Tim pemenangan Anas, lanjut Ismiati, juga menanggung biaya akomodasi selama kongres. Namun, saat ditanya apakah mengetahui hubungan Anas dengan Nazaruddin, dia mengatakan tidak tahu. Dia hanya mengetahui jika Anas dan Nazaruddin tergabung dalam kepengurusan di DPP Partai Demokrat. "Tahunya terdakwa sebagai bendahara," ucapnya.
Dalam persidangan sebelumnya, Nazaruddin juga pernah mengungkapkan pembagian 400 BlackBerry dari tim pemenangan Anas kepada peserta kongres. Selain itu, mereka juga membagikan sejumlah uang.
Anas sendiri enggan berkomentar saat dikonfirmasi terkait kesaksian Ismiyati ini. "Sudah, terimakasih," kata Anas di Cibubur sambil berlalu.
Dia telah berulang kali membantah tudingan bekas bendaharanya terkait aliran dana di kongres Demokrat. Anas mengaku tak pernah membeli suara dalam kongres yang mengantarkannya ke kursi Ketua Umum Demokrat itu.
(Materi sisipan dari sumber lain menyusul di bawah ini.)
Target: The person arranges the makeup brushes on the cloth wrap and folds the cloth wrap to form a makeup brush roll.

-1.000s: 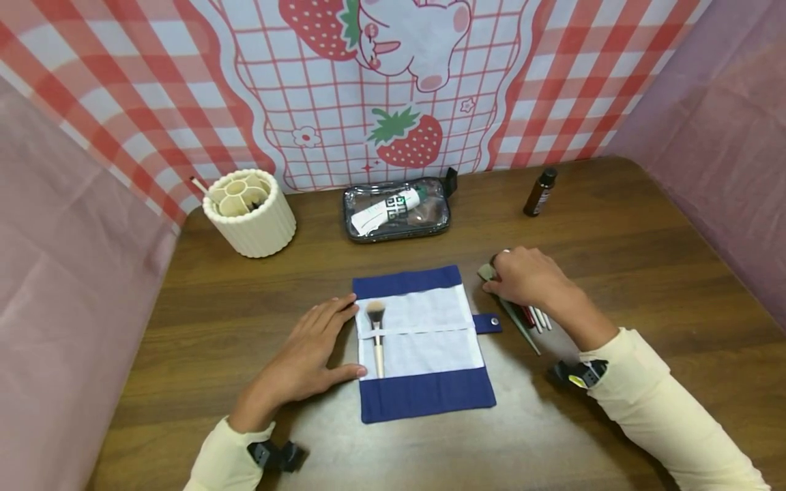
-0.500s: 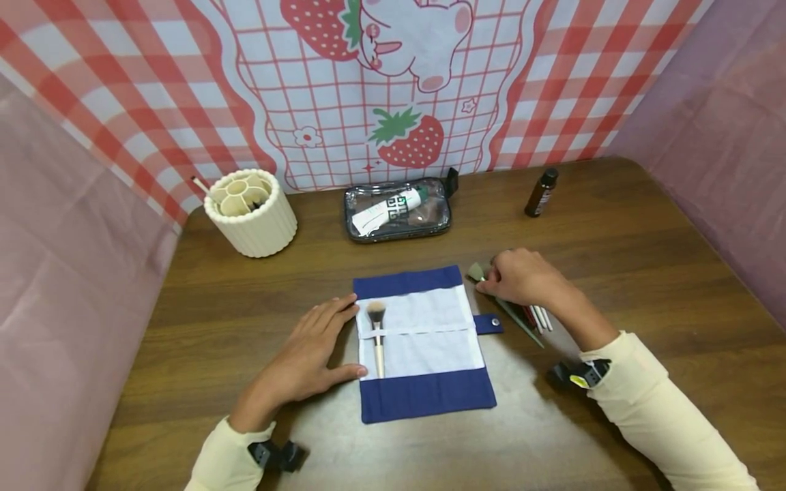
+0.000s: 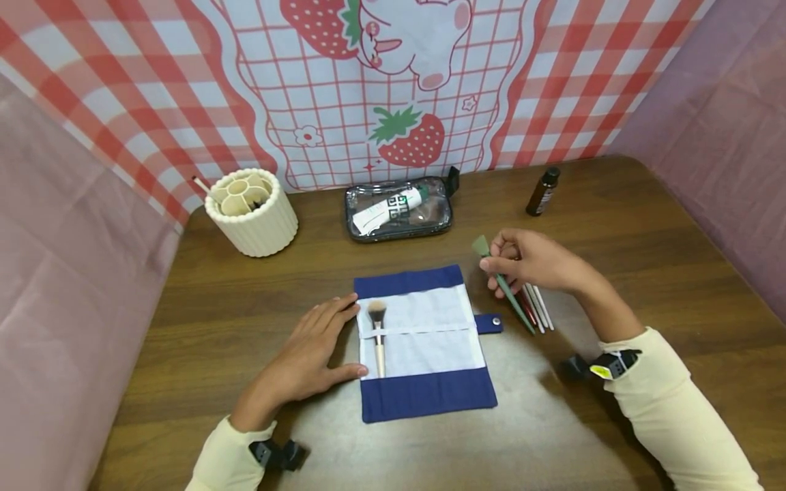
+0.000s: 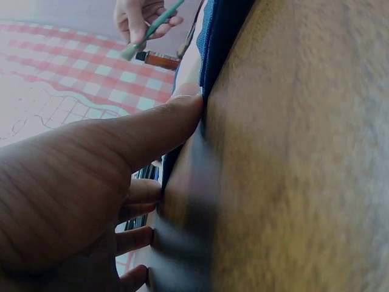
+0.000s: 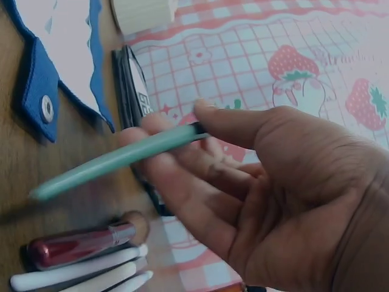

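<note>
My right hand pinches a green makeup brush between thumb and fingers, above the table to the right of the brush roll. Its flat bristle head points away and its handle slants toward me. Below it lie a red-handled brush and several white-handled ones. The navy and white fabric brush roll is spread flat. One brush with a pale handle sits under its elastic strap at the left. My left hand rests at the roll's left edge, thumb and fingertips touching it, fingers extended.
A cream ribbed holder stands at the back left. Behind the roll lies a clear pouch with a white tube inside. A small dark bottle stands at the back right. The roll's snap tab extends right.
The right hand has lifted the green brush from beside the other brushes and turned so its thumb and fingers show. The left hand and the roll have stayed in place.
</note>
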The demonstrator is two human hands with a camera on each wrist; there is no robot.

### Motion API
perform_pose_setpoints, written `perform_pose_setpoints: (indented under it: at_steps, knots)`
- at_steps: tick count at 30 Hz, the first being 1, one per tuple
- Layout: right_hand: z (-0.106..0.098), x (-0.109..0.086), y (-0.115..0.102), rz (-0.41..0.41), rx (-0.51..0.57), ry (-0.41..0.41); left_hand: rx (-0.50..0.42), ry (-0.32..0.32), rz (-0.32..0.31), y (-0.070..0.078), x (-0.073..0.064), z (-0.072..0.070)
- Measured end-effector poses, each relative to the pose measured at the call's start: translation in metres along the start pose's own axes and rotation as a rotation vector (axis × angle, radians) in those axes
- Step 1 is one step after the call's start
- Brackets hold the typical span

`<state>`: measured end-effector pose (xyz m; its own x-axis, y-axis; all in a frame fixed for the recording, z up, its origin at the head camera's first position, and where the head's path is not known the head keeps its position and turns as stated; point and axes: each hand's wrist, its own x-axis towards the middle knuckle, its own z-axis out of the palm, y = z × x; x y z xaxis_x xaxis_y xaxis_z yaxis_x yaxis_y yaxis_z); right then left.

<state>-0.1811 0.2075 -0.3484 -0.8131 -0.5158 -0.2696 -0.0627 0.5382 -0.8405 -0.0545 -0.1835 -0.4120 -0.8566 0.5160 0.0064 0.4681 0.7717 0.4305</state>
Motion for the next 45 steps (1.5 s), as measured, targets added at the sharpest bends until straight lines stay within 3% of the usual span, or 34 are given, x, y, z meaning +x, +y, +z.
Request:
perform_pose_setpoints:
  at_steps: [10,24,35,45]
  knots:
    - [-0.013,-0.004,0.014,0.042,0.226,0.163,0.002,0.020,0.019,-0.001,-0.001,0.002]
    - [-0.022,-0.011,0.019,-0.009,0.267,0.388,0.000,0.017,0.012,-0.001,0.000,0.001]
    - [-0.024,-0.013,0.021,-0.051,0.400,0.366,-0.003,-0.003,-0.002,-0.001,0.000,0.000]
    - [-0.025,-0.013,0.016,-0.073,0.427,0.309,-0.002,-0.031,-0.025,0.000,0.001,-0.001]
"Saya berprinsip, hukumnya haram membeli suara demi jabatan. Jabatan itu bukan kenikmatan, jabatan itu peran dan tanggung jawab. Setelah terpilih (Ketua Umum) saya berhenti jadi anggota DPR," kata Anas di kediamannya, Jalan Teluk Semangka, Duren Sawit, Jakarta Timur, pada 20 Juli 2011.